The film serves as an eye opener for many in the US who may be unaware of the emotional pressures that play on call centre employees in a distant land who could be upset but is forced to pretend s/he isn’t. One begins to empathize with their lot. That is when young Ahluwalia introduces us to the last of the six employees who called Naomi. She has bleached her skin to resemble a Caucasian. She has dyed her hair blonde and is on the lookout for a blonde partner. The camera of cinematographers Mohanan and Mukul Kishore does not lie—she is not Caucasian, she is an Indian trying to ape a white American.


Ahluwalia has made an interesting film that has touches of Syberberg’s cinema. Fact intertwines with fiction. Are the characters documenting their real lives or are they being made to act out a written script that is a brainchild of the director. The film opens with shots of Indians smoking pot in a car. How and why do they get hooked on hashish? What makes them want to escape their pressures of a night life at a call center? The questions become even more interesting for the global viewer to answer towards the end of the film as any answer to any question would get entangled in the film’s web woven with both fact and fiction. This writer’s daughter noted the obvious connection between this movie and Chetan Bhagat’s novel One Night at the Call Center, a tale revolving around another six somewhat similar call centre workers in India. Both works have hit the streets about the same time--in 2005.  

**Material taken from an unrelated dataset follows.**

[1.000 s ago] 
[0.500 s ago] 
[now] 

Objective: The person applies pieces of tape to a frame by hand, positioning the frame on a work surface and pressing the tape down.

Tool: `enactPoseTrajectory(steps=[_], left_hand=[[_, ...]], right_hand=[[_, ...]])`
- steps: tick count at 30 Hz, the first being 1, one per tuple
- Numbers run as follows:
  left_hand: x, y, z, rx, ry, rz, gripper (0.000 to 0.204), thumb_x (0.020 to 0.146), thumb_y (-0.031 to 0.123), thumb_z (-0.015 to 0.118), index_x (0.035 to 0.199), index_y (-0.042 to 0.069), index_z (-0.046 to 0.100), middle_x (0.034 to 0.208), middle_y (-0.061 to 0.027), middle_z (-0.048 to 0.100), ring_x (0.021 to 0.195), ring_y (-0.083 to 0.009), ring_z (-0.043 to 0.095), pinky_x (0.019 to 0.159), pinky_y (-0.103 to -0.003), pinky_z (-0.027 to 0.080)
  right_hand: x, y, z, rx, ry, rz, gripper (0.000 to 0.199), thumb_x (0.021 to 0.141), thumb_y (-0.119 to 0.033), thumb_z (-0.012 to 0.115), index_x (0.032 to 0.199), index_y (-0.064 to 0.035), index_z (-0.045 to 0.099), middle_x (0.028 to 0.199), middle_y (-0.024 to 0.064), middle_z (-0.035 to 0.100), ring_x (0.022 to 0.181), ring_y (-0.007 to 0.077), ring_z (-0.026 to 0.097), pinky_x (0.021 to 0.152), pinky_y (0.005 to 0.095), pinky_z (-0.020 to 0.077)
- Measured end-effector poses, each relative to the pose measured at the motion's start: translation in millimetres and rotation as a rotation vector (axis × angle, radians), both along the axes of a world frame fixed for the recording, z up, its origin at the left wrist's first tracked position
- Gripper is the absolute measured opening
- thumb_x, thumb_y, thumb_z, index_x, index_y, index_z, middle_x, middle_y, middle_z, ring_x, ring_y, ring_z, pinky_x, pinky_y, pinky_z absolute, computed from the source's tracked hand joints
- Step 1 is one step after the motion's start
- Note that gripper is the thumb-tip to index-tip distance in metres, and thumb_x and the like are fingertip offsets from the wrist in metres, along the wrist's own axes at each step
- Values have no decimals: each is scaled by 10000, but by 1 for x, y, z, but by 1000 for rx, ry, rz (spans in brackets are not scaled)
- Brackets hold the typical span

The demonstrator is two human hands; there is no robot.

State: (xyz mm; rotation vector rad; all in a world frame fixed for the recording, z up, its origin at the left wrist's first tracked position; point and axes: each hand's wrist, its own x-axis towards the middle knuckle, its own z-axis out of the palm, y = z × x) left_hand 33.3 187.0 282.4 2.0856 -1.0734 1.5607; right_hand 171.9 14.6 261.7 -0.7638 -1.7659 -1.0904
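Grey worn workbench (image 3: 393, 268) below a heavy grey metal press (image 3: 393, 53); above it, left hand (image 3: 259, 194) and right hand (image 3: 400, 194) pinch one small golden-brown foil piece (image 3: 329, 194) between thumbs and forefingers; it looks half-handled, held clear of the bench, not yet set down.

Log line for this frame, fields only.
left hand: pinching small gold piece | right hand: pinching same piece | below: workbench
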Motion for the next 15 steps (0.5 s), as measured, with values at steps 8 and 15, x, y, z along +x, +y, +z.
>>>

Any which way you look at it, director Ahluwalia has spotted an interesting subject to film and he has done a commendable job. The most arresting aspect bit of John & Jane for this writer was the striking music of Masta Justy (from India), of Metamatics, of the Japanese Minamo, and the minimalist experimental music of Thomas Brinkmann. The sound mixing/editing was top notch—Mohankutty assisted by Resul Pookutty. Oscar winning Resul Pookutty (with Mohankutty) needed to win an Oscar for this film than for the Danny Boyle’s Slumdog Millionaire! The music selected by Ahluwalia embellished the out-of-the-ordinary and disturbing subject: clearly Ahluwalia has a keen ear for music (so does Syberberg)!


It is not surprising that this cinematic work won the Indian national award for the best documentary. The problem for any viewer of this interesting work would be to consider it as a purist's version of what consitutes a documentary. It documents a lifestyle but presents a view of the director. While the documentaries of Robert Flaherty, Norman McLaren, and even Michael Moore have stayed within the boundaries of conventional meaning of the term, intelligent and important directors such as Syberberg, Orson (F for Fake) Welles, and the Iranian Mohsen (Bitter Dreams) Amiryousefi have shown us other creative new boundaries of the term 'documentary.' Young Ashim Ahluwalia joins that second group.

P.S. The Iranian documentary Bitter Dreams by Mohsen Amiryousefi was reviewed earlier on this blog. This blog contains reviews of three other documentaries of note A Song for Argyris (Greece), Reel Injun (Canada), and Leonard Cohen: I am Your Man (Australia).